- Task details -
Copy each line of the following data that contains "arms".

- Recorded data -
——————
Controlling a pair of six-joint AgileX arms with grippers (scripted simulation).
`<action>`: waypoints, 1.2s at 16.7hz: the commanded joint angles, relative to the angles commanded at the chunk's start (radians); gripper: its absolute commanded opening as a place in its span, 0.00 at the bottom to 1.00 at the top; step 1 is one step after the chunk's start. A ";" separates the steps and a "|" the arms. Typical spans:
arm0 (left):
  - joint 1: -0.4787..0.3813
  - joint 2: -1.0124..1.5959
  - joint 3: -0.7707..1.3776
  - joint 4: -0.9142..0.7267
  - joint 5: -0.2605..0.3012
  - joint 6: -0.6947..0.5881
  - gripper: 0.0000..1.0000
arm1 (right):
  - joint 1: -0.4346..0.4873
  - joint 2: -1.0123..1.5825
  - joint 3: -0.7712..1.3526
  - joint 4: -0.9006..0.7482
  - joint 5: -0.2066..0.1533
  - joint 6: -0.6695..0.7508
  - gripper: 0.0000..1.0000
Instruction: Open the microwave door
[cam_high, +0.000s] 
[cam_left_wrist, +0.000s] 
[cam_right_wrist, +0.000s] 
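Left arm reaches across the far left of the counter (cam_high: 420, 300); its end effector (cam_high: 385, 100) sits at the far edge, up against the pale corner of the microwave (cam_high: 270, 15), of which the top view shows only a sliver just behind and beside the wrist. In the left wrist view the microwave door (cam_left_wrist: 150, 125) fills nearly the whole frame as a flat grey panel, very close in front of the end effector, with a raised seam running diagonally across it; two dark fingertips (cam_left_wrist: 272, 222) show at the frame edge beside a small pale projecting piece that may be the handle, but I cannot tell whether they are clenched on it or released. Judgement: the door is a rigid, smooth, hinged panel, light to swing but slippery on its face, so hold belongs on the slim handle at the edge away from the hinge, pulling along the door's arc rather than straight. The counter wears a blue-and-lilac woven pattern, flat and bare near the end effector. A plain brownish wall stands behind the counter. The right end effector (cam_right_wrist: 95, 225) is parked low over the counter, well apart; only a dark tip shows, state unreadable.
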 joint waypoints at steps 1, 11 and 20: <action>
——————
- Output for this exercise -
Controlling a pair of six-joint AgileX arms with grippers (scripted simulation).
`<action>`: waypoints, 1.2s at 16.7hz: the commanded joint angles, relative to the angles commanded at the chunk's start (radians); gripper: its absolute commanded opening as a place in its span, 0.00 at the bottom to 1.00 at the top; step 1 is one step after the chunk's start. A ";" separates the steps and a "|" the arms. Typical spans:

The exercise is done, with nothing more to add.